Nottalot. As far as I know they are all waiting for XML to take off.
Those who are using a search engine with a parser beside it (like the
ill-fated PAT component of OpenText's engine) will be sitting pretty
because they'll be able to offer context-sensitive searching straight
away (although we've already seen the problem of how to detect which
element type names J Random Corp has used for "paragraph", "bulleted
item", "address", or "table cell"). Those who have been relying on
plain indexed text-search are going to be up the creek.
There are several keys to providing decent searching of XML:
a. robust indexing
b. really fast search code
c. sensitivity to markup, so you can guarantee you are only
searching (i) genuine user PCDATA, (ii) known markup, eg
looking for a specific attribute value, or (iii) both
d. full parse, so you can offer the markup as a guide to the
searcher (eg search for 3.142 in table cells only provided
all cell data in the table is numeric, or search for "quality
of mercy" as a cited title within section headings only);
e. context-based return, so you get a sensible (define that :-)
amount of the surrounding context, like a para's worth: not
the whole damn 500Kb file (which you can request if the hit
is the one you were looking for).
f. proximity search, Boolean search, search including stop-words
[and others]. Tim Bray can explain far better than I can why no-one
will ever buy this, and hence why there's no money in it.

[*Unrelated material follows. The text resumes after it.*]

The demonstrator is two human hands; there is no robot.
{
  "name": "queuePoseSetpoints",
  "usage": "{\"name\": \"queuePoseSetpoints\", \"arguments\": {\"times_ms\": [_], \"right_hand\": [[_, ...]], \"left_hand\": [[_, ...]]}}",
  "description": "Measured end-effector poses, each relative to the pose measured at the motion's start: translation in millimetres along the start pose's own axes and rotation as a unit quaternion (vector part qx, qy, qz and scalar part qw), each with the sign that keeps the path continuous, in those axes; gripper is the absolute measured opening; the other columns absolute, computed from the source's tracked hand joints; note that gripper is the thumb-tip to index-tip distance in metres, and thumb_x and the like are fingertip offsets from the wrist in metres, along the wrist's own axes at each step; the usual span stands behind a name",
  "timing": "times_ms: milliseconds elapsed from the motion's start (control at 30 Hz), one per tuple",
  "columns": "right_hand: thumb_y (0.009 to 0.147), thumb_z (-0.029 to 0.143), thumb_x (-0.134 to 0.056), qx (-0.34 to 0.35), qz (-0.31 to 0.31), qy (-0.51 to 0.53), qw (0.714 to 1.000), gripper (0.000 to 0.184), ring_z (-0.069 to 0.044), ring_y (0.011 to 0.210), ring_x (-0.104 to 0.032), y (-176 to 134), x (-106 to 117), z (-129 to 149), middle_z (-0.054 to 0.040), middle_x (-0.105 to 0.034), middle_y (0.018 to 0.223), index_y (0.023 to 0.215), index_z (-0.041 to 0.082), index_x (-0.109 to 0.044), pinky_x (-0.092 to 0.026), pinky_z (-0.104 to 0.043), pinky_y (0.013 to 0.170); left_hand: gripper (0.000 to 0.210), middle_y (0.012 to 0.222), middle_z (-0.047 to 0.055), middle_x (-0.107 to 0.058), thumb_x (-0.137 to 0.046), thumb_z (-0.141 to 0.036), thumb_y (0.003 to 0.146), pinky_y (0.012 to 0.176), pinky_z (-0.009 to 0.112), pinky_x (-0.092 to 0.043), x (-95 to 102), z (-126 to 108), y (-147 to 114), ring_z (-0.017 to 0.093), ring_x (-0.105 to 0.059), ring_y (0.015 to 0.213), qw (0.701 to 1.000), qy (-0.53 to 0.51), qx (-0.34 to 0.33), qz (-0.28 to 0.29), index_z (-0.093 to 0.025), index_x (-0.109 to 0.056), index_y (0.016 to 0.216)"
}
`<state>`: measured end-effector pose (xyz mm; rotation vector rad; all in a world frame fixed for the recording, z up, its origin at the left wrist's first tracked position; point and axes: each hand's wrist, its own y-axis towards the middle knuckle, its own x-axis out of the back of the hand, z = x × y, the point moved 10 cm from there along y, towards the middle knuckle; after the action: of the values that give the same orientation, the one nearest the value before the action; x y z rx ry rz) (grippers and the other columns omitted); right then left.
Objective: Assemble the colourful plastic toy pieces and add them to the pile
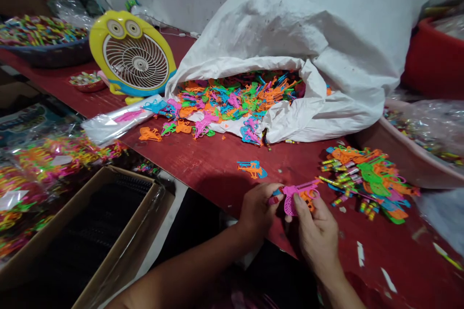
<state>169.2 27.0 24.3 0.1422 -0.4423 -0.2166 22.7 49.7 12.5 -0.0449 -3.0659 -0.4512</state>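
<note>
Right at the table's near edge, the right hand (321,234) pinches a pink toy pistol (290,201), an orange pistol (308,196) showing behind it. The left hand (259,208) grips a small red-and-blue piece (276,197) beside its handle, fingertips partly hidden. Beyond, red tabletop (297,159) lies open, broken by an orange-and-blue pistol pair (253,169). Far side, the white sack (326,19) spills more, its depths too dark to read! Right, a mixed pile (375,178) crowds the pink basin (409,144); the red tub (427,58) is cut off.
</note>
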Motion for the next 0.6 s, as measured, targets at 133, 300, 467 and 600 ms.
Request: {"name": "queuePoseSetpoints", "arguments": {"times_ms": [133, 300, 467, 600], "right_hand": [[0.094, 0.038, -0.055, 0.083, -0.047, -0.088, 0.992, 0.019, -0.016, 0.061, -0.055, -4, 7, 15, -0.0008, -0.058, 0.069, 0.085, 0.021, -0.058, -0.043, -0.026, 0.060], [0.094, 0.041, -0.053, 0.036, -0.016, -0.056, 0.998, 0.023, -0.015, 0.057, -0.053, 0, 4, 5, -0.0001, -0.057, 0.064, 0.087, 0.020, -0.059, -0.042, -0.026, 0.057], [0.094, 0.042, -0.053, 0.058, -0.041, -0.077, 0.994, 0.024, -0.016, 0.059, -0.054, 0, 3, 12, -0.0006, -0.059, 0.067, 0.087, 0.020, -0.058, -0.042, -0.026, 0.059], [0.093, 0.042, -0.053, 0.104, -0.057, -0.127, 0.985, 0.025, -0.016, 0.061, -0.054, 0, 3, 24, -0.0011, -0.059, 0.068, 0.083, 0.020, -0.058, -0.041, -0.026, 0.060]], "left_hand": [[0.020, 0.100, 0.006, -0.074, -0.055, -0.021, 0.092, 0.087, 0.030, -0.052, -1.2, -3, -1, 0.019, -0.068, 0.093, 1.000, 0.003, -0.021, 0.003, -0.018, -0.070, 0.104], [0.022, 0.101, 0.005, -0.074, -0.053, -0.019, 0.092, 0.087, 0.029, -0.052, -1.3, -5, -4, 0.018, -0.068, 0.093, 0.999, 0.029, -0.042, -0.002, -0.020, -0.069, 0.107], [0.023, 0.103, 0.007, -0.074, -0.051, -0.020, 0.092, 0.087, 0.031, -0.053, -1.2, -9, -4, 0.020, -0.069, 0.094, 0.998, 0.043, -0.051, 0.002, -0.019, -0.068, 0.109], [0.025, 0.100, 0.008, -0.074, -0.050, -0.019, 0.091, 0.086, 0.031, -0.053, -0.9, -9, -3, 0.021, -0.069, 0.092, 0.997, 0.064, -0.043, 0.004, -0.018, -0.068, 0.108]]}}
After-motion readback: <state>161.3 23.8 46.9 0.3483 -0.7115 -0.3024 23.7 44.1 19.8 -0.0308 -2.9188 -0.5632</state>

> "XML, So what!" is already echoing inside my head. The adoption
> process has been a lot slower than I wanted. While I'm not nearly
> ready to say it's failing, I can certainly understand the
I can sympathize, but the world is not quite ready for this level of
sophistication. Most users are grossly uninterested in what goes on
inside or how it works. Like my good colleagues in the Adult Education
Dept of another institution who searched for "adut education", they
don't understand why searches return irrelevant garbage 90% of the
time. (Nor should they need to, but for them to start asking for
better, they need to have demonstrated to them that "better" is
actually possible.) Don't forget that the search engines make money
from the adverts, regardless of whether the search results were what
you wanted. How many of you complain to the advertiser when the search
site fails to deliver, and how many advertisers could care?